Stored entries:
▬▬▬▬▬▬

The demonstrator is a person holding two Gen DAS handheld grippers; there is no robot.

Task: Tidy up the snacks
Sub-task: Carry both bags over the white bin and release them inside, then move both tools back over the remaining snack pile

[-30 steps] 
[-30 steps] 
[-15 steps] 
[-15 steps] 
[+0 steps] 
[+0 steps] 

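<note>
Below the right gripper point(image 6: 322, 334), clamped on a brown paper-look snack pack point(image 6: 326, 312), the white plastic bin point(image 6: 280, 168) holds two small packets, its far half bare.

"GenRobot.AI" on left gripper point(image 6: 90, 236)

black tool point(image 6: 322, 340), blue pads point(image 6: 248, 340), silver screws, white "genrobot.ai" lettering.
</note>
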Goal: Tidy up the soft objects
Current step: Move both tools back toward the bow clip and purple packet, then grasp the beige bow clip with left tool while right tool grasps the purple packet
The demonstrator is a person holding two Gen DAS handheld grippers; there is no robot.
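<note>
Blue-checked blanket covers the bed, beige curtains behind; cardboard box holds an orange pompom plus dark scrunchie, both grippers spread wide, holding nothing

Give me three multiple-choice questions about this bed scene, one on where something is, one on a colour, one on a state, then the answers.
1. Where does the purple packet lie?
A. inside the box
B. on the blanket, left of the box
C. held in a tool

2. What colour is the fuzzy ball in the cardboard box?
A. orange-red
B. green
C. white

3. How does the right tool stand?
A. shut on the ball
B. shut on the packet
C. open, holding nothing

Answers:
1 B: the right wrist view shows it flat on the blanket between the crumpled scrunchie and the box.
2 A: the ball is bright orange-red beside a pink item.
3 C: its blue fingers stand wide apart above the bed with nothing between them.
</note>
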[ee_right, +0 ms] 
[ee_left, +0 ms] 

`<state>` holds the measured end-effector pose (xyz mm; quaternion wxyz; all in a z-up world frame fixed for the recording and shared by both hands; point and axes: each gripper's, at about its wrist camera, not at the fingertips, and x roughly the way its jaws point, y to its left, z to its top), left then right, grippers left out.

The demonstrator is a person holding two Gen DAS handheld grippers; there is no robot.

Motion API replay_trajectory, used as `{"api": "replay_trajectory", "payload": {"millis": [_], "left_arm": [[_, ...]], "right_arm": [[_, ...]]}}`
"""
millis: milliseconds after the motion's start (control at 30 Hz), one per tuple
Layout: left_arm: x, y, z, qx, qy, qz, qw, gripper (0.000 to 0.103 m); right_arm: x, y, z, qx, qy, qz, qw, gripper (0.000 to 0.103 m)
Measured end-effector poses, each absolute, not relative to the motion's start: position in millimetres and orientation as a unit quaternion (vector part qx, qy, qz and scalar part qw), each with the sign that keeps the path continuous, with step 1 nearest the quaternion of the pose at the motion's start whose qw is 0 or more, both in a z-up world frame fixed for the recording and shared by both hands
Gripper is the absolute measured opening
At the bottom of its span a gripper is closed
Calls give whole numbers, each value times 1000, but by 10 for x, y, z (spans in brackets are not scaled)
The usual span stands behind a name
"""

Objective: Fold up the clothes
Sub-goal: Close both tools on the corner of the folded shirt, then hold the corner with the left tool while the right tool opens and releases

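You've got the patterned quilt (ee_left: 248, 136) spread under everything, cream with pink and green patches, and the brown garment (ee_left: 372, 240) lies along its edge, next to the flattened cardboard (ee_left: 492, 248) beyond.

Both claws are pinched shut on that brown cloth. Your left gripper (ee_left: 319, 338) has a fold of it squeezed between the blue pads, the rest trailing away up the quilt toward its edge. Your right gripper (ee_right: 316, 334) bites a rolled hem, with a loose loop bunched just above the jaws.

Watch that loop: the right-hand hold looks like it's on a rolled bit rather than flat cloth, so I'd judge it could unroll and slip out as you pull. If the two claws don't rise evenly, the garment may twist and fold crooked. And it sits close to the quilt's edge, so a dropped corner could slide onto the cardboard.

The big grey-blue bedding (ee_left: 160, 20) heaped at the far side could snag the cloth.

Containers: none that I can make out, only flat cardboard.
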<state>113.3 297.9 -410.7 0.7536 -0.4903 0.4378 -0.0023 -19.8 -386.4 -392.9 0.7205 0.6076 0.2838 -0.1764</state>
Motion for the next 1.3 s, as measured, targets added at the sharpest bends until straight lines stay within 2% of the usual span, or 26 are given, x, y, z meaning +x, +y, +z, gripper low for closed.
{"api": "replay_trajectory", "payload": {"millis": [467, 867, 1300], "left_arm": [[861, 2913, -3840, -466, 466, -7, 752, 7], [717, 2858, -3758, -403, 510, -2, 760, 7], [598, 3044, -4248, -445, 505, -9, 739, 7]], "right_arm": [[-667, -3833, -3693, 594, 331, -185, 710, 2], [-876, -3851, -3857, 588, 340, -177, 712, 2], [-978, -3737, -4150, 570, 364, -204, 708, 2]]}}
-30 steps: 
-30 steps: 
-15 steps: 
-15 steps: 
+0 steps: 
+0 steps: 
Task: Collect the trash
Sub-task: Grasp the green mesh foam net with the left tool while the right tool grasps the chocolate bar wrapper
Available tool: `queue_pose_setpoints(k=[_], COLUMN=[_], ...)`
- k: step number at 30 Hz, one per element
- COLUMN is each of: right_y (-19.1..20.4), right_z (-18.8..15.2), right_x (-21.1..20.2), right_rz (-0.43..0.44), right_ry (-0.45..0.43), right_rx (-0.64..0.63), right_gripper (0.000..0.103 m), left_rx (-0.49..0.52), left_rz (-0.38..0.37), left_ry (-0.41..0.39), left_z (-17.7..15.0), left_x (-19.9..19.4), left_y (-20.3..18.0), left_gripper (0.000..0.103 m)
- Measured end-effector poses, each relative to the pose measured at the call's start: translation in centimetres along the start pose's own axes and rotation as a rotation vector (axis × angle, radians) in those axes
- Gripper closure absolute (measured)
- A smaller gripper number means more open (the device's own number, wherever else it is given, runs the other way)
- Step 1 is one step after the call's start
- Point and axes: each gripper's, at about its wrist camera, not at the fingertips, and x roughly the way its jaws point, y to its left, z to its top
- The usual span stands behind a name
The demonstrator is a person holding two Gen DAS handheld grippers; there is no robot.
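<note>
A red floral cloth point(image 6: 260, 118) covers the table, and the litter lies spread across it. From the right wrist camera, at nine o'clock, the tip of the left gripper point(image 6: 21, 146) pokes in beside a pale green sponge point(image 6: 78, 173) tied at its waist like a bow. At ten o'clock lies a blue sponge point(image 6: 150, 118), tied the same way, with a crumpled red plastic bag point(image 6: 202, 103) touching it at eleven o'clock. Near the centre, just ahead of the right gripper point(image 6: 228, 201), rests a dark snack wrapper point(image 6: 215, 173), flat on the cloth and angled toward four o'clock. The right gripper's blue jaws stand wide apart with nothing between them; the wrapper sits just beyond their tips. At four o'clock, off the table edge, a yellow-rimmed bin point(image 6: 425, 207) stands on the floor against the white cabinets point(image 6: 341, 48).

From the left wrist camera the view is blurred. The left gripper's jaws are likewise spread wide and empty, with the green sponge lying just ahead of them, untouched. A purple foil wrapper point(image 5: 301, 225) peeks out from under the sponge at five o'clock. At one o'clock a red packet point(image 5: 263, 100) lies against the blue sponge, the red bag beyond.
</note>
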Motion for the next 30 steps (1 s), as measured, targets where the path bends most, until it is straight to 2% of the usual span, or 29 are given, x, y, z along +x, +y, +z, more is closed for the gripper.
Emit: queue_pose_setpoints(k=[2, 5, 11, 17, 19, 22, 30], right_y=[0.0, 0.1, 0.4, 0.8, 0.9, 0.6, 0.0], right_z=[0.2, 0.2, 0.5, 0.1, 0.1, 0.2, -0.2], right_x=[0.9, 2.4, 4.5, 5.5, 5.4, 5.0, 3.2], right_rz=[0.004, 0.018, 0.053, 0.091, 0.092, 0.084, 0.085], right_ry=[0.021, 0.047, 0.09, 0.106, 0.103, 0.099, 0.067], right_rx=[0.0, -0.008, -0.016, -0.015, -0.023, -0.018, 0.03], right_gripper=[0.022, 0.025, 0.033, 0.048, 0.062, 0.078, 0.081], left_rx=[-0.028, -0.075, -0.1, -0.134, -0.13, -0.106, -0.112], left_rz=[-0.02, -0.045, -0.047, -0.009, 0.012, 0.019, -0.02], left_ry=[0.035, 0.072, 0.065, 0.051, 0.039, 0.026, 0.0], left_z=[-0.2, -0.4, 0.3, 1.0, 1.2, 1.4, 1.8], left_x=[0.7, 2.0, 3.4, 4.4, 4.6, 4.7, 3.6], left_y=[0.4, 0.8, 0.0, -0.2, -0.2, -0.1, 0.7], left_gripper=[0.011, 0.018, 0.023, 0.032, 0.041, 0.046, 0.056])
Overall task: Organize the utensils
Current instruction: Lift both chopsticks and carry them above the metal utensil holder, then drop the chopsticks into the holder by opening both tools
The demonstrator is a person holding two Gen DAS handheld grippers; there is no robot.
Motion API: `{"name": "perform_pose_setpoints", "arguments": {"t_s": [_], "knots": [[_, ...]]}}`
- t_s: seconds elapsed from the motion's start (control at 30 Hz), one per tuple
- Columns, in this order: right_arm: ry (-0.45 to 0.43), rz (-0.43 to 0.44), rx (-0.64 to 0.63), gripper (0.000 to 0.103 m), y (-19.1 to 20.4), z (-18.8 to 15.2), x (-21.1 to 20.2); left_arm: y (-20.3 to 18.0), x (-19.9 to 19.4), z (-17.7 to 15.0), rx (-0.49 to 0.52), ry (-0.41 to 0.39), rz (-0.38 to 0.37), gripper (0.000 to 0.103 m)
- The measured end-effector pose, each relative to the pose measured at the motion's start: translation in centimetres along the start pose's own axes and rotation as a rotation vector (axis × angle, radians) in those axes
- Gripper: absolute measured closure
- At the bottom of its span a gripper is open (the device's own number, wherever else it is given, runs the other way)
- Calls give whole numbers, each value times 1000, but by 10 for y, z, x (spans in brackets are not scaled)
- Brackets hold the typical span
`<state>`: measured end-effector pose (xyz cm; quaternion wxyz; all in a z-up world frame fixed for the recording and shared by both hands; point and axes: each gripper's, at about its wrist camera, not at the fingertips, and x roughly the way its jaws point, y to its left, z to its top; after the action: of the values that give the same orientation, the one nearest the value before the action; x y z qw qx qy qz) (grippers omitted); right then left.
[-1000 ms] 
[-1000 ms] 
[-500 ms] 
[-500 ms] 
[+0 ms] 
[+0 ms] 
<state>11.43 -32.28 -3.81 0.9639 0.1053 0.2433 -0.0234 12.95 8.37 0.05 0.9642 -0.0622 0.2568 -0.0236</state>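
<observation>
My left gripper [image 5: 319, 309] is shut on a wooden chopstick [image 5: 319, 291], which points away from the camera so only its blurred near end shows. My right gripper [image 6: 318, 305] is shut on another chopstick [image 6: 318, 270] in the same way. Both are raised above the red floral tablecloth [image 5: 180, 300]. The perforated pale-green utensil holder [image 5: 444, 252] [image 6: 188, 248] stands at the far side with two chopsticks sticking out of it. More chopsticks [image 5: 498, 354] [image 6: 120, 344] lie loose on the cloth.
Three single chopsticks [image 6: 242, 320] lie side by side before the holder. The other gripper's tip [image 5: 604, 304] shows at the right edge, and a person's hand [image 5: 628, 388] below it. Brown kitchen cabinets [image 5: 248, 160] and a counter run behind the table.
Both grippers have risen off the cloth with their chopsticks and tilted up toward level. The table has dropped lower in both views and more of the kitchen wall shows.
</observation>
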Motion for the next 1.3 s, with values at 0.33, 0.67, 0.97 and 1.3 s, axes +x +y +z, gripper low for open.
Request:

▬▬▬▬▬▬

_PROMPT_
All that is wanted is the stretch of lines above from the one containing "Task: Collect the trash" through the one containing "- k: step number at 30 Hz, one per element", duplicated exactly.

_SOLUTION TO THIS PROBLEM_
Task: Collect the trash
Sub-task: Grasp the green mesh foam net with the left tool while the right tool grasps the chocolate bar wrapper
Available tool: `queue_pose_setpoints(k=[_], COLUMN=[_], ...)`
- k: step number at 30 Hz, one per element

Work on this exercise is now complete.